With pictures omitted, output the records below exactly as they appear.

··· THE RECORDS ···

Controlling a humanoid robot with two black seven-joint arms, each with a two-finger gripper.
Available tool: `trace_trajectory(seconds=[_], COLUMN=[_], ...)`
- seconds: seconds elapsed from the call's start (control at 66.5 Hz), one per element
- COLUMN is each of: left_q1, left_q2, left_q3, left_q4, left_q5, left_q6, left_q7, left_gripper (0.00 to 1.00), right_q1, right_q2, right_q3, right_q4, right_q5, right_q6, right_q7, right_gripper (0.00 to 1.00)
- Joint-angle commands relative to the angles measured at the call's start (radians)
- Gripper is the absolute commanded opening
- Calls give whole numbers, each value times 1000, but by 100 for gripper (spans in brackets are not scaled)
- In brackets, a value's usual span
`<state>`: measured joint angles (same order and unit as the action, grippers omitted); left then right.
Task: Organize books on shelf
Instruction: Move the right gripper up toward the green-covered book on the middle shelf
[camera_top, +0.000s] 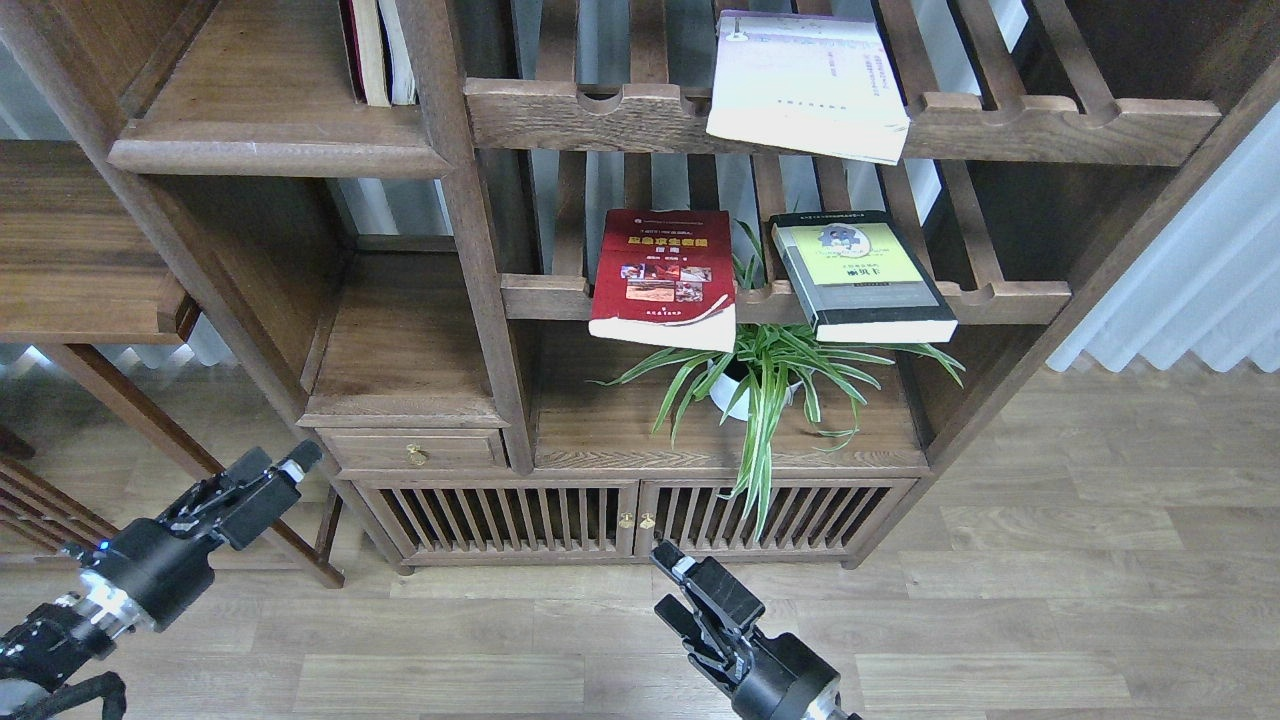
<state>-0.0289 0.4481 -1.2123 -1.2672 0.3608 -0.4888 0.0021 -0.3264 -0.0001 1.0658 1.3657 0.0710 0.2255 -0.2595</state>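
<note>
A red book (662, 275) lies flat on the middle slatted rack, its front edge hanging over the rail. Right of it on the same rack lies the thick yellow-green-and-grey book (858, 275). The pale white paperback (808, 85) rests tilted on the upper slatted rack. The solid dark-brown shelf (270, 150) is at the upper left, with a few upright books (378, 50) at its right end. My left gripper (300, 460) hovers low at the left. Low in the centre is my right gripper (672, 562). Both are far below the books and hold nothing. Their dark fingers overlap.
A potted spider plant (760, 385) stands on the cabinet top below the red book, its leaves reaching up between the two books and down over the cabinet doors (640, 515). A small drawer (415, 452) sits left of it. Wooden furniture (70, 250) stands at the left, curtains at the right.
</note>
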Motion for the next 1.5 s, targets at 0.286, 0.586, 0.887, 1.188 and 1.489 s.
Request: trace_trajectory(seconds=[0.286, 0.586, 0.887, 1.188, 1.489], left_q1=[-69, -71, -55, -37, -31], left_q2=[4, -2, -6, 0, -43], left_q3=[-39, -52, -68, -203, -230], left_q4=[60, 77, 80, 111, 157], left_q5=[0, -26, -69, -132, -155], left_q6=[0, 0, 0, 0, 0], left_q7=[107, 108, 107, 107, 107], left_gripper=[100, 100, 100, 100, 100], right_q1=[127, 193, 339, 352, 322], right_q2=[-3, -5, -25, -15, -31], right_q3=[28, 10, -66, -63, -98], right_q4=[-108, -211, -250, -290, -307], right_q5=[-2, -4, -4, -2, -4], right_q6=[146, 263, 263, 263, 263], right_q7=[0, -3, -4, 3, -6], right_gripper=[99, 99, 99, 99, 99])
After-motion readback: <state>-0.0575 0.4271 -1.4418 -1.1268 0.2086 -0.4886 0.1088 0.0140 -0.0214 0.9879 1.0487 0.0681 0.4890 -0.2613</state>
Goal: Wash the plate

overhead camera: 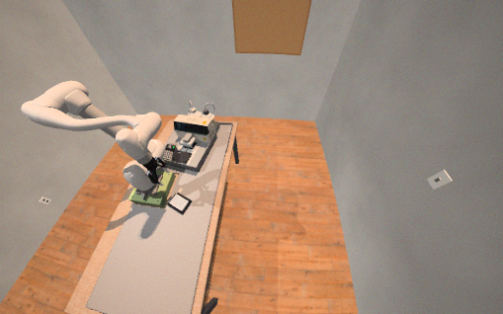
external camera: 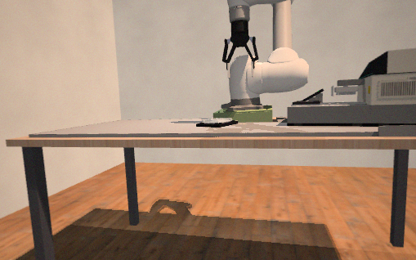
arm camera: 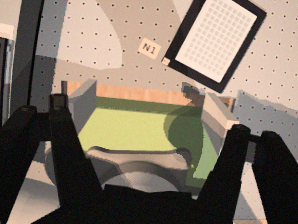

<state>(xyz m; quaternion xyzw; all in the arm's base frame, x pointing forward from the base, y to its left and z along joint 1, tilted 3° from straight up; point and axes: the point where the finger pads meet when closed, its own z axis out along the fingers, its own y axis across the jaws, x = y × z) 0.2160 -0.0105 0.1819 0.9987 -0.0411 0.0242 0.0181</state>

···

**OUTPUT OF THE EXERCISE:**
Controlling a humanoid robot with two black seven-joint arms, each with a two-finger gripper.
Available tool: `trace_trajectory(seconds=[_], COLUMN=[_], ...)`
- seconds: seconds elapsed from the call's start (control at 66.5 Hz), one per element
- COLUMN is each of: left_q1, left_q2, left_q3, left_q4, left_q5, left_q6, left_q7, left_gripper (0.00 to 1.00), right_q1, right_q2, right_q3, right_q4, right_q5, right_q6, right_q7, right_gripper (0.00 to 1.00)
- Joint-angle commands relative to the angles measured at the call's start (radians)
- Gripper is the absolute commanded opening
- Calls give whole numbers, each value times 1000, but by 100 for gripper (spans in brackets are not scaled)
- In brackets, a value's usual span
`<state>`: measured joint angles (same order and unit as the action, grippers omitted); left then right.
Task: Organize books on shelf
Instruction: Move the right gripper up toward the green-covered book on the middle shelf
[camera_top, +0.000s] 
<state>-0.0289 0.4481 -1.2123 -1.2672 0.3608 -0.4888 0.0021 -0.3264 -0.0001 1.0658 1.3657 0.0710 0.2255 -0.2595</state>
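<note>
A red book (662, 275) lies flat on the middle slatted rack, its front edge hanging over the rail. Right of it on the same rack lies the thick yellow-green-and-grey book (858, 275). The pale white paperback (808, 85) rests tilted on the upper slatted rack. The solid dark-brown shelf (270, 150) is at the upper left, with a few upright books (378, 50) at its right end. My left gripper (300, 460) hovers low at the left. Low in the centre is my right gripper (672, 562). Both are far below the books and hold nothing. Their dark fingers overlap.
A potted spider plant (760, 385) stands on the cabinet top below the red book, its leaves reaching up between the two books and down over the cabinet doors (640, 515). A small drawer (415, 452) sits left of it. Wooden furniture (70, 250) stands at the left, curtains at the right.
</note>
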Motion for the next 1.5 s, targets at 0.286, 0.586, 0.887, 1.188 and 1.489 s.
Request: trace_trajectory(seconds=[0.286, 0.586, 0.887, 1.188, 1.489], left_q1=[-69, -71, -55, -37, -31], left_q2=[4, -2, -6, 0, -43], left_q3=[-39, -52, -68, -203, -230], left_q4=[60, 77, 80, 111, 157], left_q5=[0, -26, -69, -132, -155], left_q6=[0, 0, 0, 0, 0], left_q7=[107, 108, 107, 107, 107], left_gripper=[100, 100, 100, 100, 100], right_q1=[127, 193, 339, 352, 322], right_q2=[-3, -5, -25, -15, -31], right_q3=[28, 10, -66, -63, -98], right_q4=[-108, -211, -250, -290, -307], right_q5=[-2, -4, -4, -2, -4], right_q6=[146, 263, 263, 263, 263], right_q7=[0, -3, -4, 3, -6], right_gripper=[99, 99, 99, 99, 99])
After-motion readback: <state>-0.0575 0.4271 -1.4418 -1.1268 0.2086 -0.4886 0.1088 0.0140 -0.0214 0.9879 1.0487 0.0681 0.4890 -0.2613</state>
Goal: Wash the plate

overhead camera: 
external camera: 
arm camera: 

<state>(xyz m; quaternion xyzw; all in the arm's base frame, x pointing forward from the base, y to its left and z along joint 1, tilted 3° from straight up; point and axes: the point where the finger pads meet when closed, its own z axis out along the fingers, its own y axis across the jaws, x = y × z) 0.2160 -0.0105 0.1819 0.9987 -0.0411 0.0242 0.0181</state>

Nothing else remains to be done in this exercise.